The ability to impress your children is only one benefit of running a candy factory. Employees — and yes, they’re hiring, like everybody else — get free samples.

To be honest, I wasn’t sure what to do with my recent visit to Ferrara — in mid-May, not so recent. I’d seen Nerds — little granules of hard candy — being made in big drums, bright yellow, hot pink and cool aqua, then poured into tiny rattling boxes. And Sweetarts, those little squat pastel cylinders, packed into clear wrapped plastic cylinders. Cherry ropes running through a production line as long as a football field.

Not the sort of inside information the world is eager to consume. I kept waiting for a break in the awful news to slip this sweet interlude into the paper. Isn’t mid-July supposed to be sleepy? The president off on vacation, glimpsed wearing a big Panama hat while patting a bison, on some ranch in Wyoming?

Nerds, small flavored sugar nuggets, await packaging at Ferrara’s Itasca plant. The company says that Nerds are growing steadily in popularity.

Nerds, small flavored sugar nuggets, await packaging at Ferrara’s Itasca plant. The company says that Nerds are growing steadily in popularity.

Neil Steinberg/Sun-Times

But no. For nearly two months, one damn thing after another. I woke up Sunday morning and assessed my options. The headline on the Sun-Times was “TOGETHER WE GRIEVE,” with six pages of coverage of the Highland Park July Fourth parade massacre. States scrambling over each other to smother women’s reproductive rights. The Ukraine war still grinding on. Boris Johnson out as British prime minister, after mass resignations in his administration, the kind of selfless move that only adds a new layer of shame to our Republican leaders. Shinzo Abe assassinated in Japan, a nation of 125 million people that had one — one! one! ONE! — murder by gun last year. Maybe I should just write that sentence over and over, 25 times, then call it a day.

Not that it would sink in. Not that anything sinks in.

Suddenly, how Ferrara gets 13 compressed pastel discs of sugar and malic acid lined up and into a neat little roll seems more and more interesting.

One of those questions that doesn’t cross your mind until you’re standing in the factory watching it happen. The Itasca plant runs 24 hours a day.

“The last three years have really taken off,” said Joe Malesic, plant manager. “This year we’re pacing 100 million pounds of candy, most related to Sweetarts and Nerds.”

Ryan said the plant has doubled in size in the 20 years since he joined, and the most exciting aspect of his job is figuring out how to meet current demand while constantly expanding.

Sweetarts have been around since 1963. Nerds are newer, created in 1983.

Before I could tour the factory, I had to suit up, and it felt like I was entering a NASA satellite production facility. Safety goggles, yellow vest, hairnet, blue hard hat, and a new touch: a headphone/microphone unit so we could talk over the noise.
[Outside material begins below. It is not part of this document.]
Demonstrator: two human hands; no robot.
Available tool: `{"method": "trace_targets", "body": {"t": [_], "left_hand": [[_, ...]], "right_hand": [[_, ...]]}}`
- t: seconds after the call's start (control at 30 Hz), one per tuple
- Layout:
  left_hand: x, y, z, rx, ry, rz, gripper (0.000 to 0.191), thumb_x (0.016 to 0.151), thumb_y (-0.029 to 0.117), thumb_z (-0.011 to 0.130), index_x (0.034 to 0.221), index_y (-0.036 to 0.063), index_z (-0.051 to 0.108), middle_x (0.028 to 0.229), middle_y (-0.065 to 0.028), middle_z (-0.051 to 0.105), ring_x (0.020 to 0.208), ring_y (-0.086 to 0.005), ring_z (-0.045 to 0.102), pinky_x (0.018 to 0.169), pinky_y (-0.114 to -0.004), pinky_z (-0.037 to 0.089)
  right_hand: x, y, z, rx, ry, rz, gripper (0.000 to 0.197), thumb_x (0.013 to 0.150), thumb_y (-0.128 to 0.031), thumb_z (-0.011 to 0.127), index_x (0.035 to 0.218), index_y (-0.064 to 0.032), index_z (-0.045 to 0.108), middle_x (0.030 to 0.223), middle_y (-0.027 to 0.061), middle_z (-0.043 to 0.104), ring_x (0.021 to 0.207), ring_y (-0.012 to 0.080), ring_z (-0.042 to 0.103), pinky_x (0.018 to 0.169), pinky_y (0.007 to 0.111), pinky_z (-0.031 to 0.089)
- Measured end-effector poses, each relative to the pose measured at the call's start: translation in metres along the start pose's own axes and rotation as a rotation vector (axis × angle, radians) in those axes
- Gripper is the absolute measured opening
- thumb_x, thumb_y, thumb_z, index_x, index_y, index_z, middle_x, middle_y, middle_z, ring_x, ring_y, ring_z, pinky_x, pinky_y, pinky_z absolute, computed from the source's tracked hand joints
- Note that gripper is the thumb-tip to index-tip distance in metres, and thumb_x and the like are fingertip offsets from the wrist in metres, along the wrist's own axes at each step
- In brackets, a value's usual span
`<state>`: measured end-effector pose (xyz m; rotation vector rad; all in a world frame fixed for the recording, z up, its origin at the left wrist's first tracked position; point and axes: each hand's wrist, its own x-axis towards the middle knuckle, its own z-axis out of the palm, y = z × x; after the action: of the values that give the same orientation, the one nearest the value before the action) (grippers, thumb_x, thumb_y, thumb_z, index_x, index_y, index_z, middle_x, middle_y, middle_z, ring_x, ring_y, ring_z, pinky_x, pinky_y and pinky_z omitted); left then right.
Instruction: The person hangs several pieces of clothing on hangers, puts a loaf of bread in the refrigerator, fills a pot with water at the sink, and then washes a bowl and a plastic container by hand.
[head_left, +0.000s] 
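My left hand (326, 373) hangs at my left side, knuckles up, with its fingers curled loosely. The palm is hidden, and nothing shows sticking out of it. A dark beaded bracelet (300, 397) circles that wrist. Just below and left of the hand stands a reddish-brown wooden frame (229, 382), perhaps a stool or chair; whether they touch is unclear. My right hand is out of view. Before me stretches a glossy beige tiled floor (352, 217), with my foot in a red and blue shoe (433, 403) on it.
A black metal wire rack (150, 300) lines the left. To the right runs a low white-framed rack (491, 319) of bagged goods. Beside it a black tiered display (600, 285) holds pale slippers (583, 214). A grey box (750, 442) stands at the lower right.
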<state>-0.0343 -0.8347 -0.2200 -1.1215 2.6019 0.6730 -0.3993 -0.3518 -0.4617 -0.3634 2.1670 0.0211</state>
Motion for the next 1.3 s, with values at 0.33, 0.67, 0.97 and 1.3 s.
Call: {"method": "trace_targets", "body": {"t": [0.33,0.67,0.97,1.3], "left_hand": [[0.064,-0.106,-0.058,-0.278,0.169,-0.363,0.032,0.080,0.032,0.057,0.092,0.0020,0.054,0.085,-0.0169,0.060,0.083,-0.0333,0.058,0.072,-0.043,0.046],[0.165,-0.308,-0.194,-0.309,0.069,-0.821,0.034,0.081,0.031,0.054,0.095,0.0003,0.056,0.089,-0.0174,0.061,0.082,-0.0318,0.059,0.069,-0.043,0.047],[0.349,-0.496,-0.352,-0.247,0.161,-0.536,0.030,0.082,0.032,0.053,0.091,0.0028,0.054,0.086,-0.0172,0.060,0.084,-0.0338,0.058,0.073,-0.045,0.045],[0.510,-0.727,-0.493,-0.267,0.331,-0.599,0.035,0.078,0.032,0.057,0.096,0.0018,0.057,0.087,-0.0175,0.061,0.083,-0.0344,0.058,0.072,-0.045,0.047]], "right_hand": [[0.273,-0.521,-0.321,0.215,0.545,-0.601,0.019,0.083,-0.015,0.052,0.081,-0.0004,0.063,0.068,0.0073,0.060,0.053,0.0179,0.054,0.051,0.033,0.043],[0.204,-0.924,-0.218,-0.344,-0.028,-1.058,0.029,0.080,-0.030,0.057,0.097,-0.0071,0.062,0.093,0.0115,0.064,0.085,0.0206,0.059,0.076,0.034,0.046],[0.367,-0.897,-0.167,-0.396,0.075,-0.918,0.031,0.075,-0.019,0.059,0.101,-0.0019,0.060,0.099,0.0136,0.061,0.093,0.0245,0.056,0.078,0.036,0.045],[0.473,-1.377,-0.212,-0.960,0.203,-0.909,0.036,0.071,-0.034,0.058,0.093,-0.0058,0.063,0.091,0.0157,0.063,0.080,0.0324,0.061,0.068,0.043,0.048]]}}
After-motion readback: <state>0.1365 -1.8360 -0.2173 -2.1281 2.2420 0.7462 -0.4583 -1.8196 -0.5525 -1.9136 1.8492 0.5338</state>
White cotton jumpsuit. We washed our hands, went over our clothes with lint rollers. Nobody wants a piece of lint in their Sweetart. Our voices sounded like Mission Control.

“You can smell your way through,” a voice crackled.
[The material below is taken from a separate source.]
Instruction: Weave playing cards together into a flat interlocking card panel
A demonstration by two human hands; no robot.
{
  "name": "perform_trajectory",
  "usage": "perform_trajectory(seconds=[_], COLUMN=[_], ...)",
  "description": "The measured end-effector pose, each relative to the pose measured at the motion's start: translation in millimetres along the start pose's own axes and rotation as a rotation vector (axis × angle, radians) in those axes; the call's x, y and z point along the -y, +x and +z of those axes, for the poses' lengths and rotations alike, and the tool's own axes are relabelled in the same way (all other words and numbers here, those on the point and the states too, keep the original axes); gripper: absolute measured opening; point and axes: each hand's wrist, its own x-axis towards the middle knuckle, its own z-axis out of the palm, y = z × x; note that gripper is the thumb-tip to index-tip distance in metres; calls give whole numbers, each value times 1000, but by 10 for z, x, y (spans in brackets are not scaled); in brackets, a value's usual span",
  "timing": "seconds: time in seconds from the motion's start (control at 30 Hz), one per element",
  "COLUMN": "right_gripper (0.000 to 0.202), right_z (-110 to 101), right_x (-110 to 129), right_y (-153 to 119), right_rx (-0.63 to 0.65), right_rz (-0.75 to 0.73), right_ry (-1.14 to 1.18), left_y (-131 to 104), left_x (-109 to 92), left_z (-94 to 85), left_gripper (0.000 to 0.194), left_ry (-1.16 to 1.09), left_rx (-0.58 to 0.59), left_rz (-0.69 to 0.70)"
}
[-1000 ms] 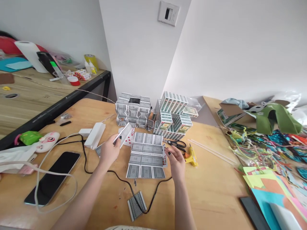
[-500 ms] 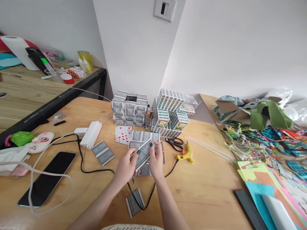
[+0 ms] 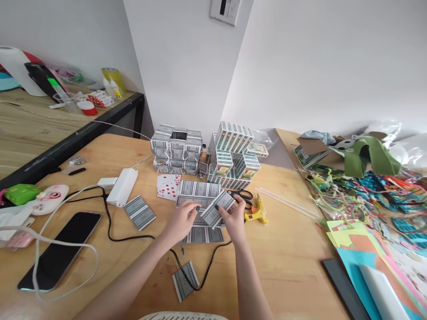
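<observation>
My right hand [image 3: 234, 218] holds a grey-patterned playing card [image 3: 216, 210] by its right side, thumb on top and fingers behind. The card is tilted, back pattern up. Left of it, my left hand [image 3: 181, 221] is closed, thumb and fingertips pressed together; whether anything is between them is too small to tell. Below both hands lies a panel of joined cards [image 3: 202, 234], partly covered by the hands and the held card. Face-up cards [image 3: 168, 186] with red diamonds lie at its upper left. Separate patterned cards [image 3: 140, 212] rest to the left, and another card [image 3: 186, 281] near me.
A hollow card structure [image 3: 176, 151] and stacked green-white boxes [image 3: 230, 155] stand at the back. Right of my hands are scissors [image 3: 246, 195] and a yellow glue gun [image 3: 258, 212], its black cord [image 3: 111, 231] crossing the table. A phone [image 3: 60, 251] lies left.
My hands have moved apart. The card, earlier held between both hands, is now in my right hand, shifted right. More of the card panel underneath shows. The view has shifted slightly.
</observation>
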Motion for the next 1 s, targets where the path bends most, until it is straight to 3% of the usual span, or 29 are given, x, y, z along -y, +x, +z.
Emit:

Sweetarts have a convoluted story. The Fruzola Company made a powdered drink mix of sugar and citric acid not unlike Kool-Aid. They noticed that kids liked to lick the empty packages, and seeking to reach that untapped market, created Lik-M-Aid in 1942.

In the 1950s, they packaged the stuff in paper drinking straws called Pixy Stix, which became a classic penny candy — tear an end off, put the straw to your lips, tip your head back. A blunt, unadorned delivery system — sort of a hypodermic for sugar, which isn’t quite an addictive drug like heroin, but a step in that direction. They now cost about a nickel.
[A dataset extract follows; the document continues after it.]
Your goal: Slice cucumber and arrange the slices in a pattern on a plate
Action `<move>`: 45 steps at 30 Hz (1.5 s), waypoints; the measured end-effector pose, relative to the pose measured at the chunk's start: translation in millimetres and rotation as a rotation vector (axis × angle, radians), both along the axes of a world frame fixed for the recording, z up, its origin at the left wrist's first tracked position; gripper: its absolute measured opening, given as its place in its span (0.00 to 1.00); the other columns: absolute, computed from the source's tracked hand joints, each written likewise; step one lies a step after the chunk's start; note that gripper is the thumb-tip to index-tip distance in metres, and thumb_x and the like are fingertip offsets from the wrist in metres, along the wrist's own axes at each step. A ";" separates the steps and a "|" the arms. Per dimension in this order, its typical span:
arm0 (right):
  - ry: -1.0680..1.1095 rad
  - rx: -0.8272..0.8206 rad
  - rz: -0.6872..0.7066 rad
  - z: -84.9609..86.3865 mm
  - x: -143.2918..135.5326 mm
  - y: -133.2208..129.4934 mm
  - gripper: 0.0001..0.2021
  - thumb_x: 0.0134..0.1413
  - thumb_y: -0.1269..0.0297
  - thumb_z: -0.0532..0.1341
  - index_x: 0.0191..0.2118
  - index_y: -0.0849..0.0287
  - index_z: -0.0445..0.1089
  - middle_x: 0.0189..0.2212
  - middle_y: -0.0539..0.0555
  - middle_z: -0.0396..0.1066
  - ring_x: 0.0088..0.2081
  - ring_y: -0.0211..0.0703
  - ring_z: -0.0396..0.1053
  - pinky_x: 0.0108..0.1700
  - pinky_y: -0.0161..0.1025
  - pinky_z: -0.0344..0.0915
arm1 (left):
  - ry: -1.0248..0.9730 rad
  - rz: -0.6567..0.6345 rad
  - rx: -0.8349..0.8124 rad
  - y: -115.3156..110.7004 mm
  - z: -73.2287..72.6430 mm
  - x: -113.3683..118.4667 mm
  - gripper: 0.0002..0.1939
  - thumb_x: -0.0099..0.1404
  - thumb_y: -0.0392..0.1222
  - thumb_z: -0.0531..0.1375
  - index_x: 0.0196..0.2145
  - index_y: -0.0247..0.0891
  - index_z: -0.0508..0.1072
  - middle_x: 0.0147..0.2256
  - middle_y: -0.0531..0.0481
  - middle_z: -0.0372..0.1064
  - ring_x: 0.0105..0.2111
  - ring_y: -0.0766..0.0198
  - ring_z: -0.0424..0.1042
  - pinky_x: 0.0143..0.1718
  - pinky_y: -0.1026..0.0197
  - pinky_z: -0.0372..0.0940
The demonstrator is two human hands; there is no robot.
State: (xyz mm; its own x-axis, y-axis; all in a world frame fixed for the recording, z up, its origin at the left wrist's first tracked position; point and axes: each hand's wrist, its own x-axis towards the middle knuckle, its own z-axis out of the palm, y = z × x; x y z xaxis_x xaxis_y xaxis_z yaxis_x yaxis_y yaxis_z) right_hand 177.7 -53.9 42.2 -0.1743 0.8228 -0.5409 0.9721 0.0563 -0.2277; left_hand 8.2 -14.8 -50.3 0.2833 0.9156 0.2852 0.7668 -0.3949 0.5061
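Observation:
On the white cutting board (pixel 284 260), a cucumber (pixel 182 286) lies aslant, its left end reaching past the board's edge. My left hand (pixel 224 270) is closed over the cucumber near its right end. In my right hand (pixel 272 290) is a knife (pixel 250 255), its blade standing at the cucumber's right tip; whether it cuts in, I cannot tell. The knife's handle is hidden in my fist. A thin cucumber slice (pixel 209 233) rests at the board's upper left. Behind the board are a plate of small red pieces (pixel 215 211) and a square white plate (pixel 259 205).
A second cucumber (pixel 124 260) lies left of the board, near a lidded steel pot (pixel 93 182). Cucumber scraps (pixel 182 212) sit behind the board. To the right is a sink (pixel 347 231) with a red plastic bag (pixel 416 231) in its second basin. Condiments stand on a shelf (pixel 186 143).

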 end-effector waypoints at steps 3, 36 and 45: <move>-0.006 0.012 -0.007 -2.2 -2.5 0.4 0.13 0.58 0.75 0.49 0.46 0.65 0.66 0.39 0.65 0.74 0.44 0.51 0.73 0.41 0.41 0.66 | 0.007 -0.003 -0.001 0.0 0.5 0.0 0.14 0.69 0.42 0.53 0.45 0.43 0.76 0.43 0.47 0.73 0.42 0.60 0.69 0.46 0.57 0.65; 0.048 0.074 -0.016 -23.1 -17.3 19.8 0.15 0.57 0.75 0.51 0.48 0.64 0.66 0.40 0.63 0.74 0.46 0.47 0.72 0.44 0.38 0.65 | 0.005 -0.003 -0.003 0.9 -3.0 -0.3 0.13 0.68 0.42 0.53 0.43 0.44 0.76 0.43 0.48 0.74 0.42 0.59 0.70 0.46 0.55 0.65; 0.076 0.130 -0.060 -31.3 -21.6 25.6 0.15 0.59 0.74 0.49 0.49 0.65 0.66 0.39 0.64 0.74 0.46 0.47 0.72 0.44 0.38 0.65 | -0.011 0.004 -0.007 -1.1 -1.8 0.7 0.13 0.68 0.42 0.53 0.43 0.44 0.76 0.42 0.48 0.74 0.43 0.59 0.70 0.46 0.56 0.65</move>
In 1963, Pixy Stix dust was compressed into tablets called “Sweetarts.”

I thought sugar tariffs were driving Chicago candy companies to Mexico. Apparently not.

“It’s not a deal breaker,” said Greg Guidotti, chief marketing officer for Ferrara. “We have every intention of being in Chicago, in the Chicagoland area. This is where there’s institutional knowledge, where there’s talent.”

See? There’s good news peeking out from amidst the horror. Chicago has its problems, true, but it also has Nerds and Sweetarts. Because, sometimes, a little sugar helps.